Small-cap boards of directors often make two key mistakes regarding trading volume: (1) they underemphasize its importance; and (2) they rarely monitor it.

Why trading volume matters

Not only are the vast majority of U.S. public companies small—80 percent have market capitalizations of less than $500 million—the vast majority of them periodically require infusions of outside capital to fuel growth or survive downturns. In the absence of predictable cash flows and material fixed assets to lend upon, the source of those funds is often the equity capital markets.

The more trading volume a small-cap stock has

  • the easier it is to undertake equity financings and the cheaper the cost of that capital—for a relatively simple reason. The faster and easier it is for investors to sell a position, the less concerned they are about disastrous downside scenarios, and the more easily they can opportunistically take advantage of price appreciation. Put a different way, if investors can’t get out in good times or bad times, they’re either not going to get in to begin with, or they are going to charge a premium to offset the risk of illiquidity.
  • the easier it is for investors to accumulate meaningful positions in the open market. And investors who accumulate meaningful positions are more likely to buy stocks that are actively traded because the prices don’t skyrocket and plummet when comparatively small amounts of stock are bought and sold. For example, if an investor is trying to buy $10,000 of a stock and this purchase pushes the price up by 15 percent, the investor is simply going to choose another stock.
  • the more likely it is to attract equity research analysts, who, in turn, can assist with marketing the stock to institutional investors. In other words, if a stock doesn’t trade in sufficient volume for an equity research analyst’s clients to buy it, then the equity research analyst isn’t going to make any money covering the stock. Simply put: No trading volume, no high quality equity research.
  • the more likely it can use that stock as a currency to buy other companies. For example, why would another company accept an all-stock acquisition offer if the stock doesn’t trade in sufficient volume for the acquisition consideration to ever be monetized?
  • the more value employee-retention tools (e.g., stock options) have. For example, employees are not going to stay at the company because of in-the-money stock options if the company’s stock doesn’t trade in sufficient volume to enable employees to exercise the options and sell the stock.

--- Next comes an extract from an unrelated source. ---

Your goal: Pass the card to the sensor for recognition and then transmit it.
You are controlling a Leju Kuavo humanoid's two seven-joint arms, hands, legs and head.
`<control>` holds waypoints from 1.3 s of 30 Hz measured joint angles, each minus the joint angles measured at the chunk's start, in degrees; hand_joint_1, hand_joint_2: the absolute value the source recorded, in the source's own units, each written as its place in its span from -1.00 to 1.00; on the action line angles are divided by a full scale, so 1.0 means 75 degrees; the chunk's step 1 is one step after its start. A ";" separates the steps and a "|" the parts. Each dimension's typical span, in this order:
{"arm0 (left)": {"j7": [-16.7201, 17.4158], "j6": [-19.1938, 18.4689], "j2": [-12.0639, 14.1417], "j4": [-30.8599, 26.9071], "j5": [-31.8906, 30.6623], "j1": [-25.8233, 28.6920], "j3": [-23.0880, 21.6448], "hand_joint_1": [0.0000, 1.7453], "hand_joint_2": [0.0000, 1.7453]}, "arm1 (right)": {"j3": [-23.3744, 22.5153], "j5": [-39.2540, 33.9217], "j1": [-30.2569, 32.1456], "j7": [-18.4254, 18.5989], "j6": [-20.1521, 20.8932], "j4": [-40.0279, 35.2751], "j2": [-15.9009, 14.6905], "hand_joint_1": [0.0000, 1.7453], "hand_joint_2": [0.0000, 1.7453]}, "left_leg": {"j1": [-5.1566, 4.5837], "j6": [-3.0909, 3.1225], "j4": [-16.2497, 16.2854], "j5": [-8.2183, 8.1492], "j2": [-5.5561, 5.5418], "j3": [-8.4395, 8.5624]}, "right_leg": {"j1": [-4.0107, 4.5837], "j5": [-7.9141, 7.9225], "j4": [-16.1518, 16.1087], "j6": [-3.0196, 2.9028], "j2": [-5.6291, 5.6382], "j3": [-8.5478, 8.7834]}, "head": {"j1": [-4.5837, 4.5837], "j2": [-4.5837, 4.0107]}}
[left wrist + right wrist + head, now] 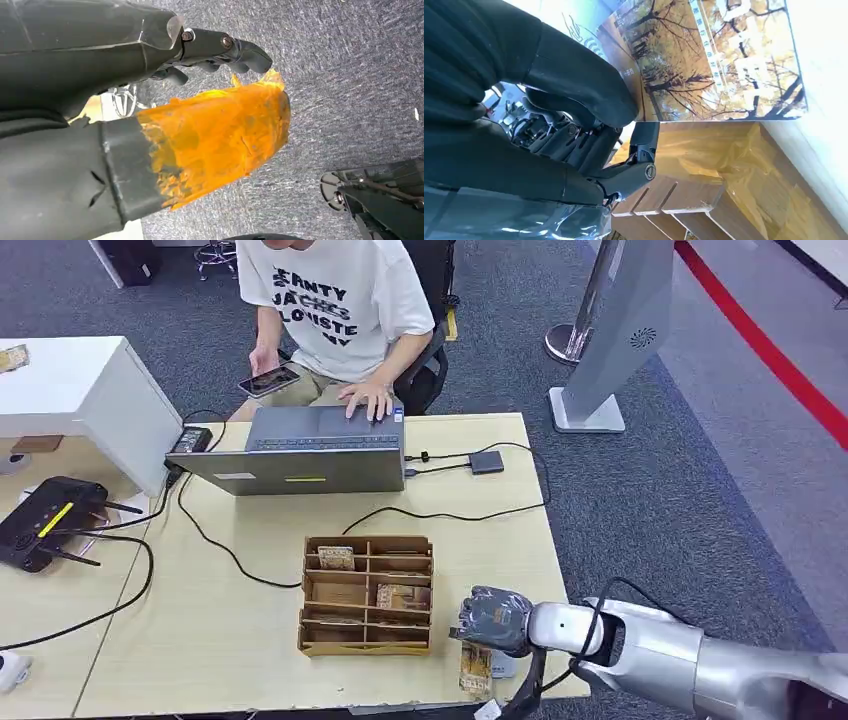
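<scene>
We have right hand (pixel 492 620) pinching card (pixel 475 668) at near surface (pixel 240 640) edge, right of wooden organizer (pixel 367 595). Step: presenting card to sensor. Next: hold flat until recognised, then hand over. Left hand (pixel 220 47): can't tell.

Pale wooden table (pixel 230 640) at frame centre, grey open laptop (pixel 300 455) upper middle, brown compartmented cardboard organiser (pixel 367 595) lower centre, black router (pixel 45 520) at left
</scene>
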 joint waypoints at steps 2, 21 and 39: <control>0.0000 0.0000 -0.0003 0.0000 0.0000 0.0000 0.0000 -1.00 -1.00 | -0.0006 0.0000 0.0003 0.0000 -0.0009 0.0003 0.0003 1.00 1.00 | 0.0000 0.0000 0.0000 0.0000 0.0000 0.0000 | 0.0000 0.0000 0.0000 0.0000 0.0000 0.0000 | 0.0003 0.0000; -0.0009 -0.0050 0.0006 0.0000 -0.0023 0.0001 0.0003 -1.00 -1.00 | -0.0504 0.0402 0.0021 0.0394 -0.0294 0.0026 -0.0020 1.00 1.00 | 0.0000 0.0000 0.0000 0.0000 0.0000 -0.0002 | 0.0000 0.0000 0.0000 0.0000 0.0000 -0.0002 | 0.0000 0.0000; -0.0055 -0.0061 0.0015 0.0000 -0.0076 0.0001 0.0003 -1.00 -1.00 | -0.1653 0.0839 -0.0265 0.0772 -0.0344 -0.0478 -0.0265 1.00 1.00 | 0.0000 0.0000 0.0000 0.0000 0.0000 -0.0002 | 0.0000 0.0000 0.0000 0.0000 0.0000 -0.0002 | 0.0000 0.0000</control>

In essence, trading volume in small-cap stocks is tantamount to alternatives.  Every small-cap market veteran has at least one favorite example of companies pursuing a half-dozen or more disparate products, services or business models before finding success, and the common characteristic among them is often trading volume. Trading volume facilitates access to the equity capital markets, and cash provides business options. Hence, a conspicuous lack of trading volume leaves a small-cap company with a dangerously low margin for error.

Trading volume: misunderstood and elusive

As important as trading volume is to the success of many small-cap companies, it’s also as widely misunderstood as it is elusive. Many directors of small-cap companies have a poor understanding of the importance and nuances of trading volume for a couple of reasons:

Capital markets experience. Many small-cap boards lack directors with material small-cap capital markets experience. Additionally, many small-cap management teams are inexperienced in operating public companies of any size.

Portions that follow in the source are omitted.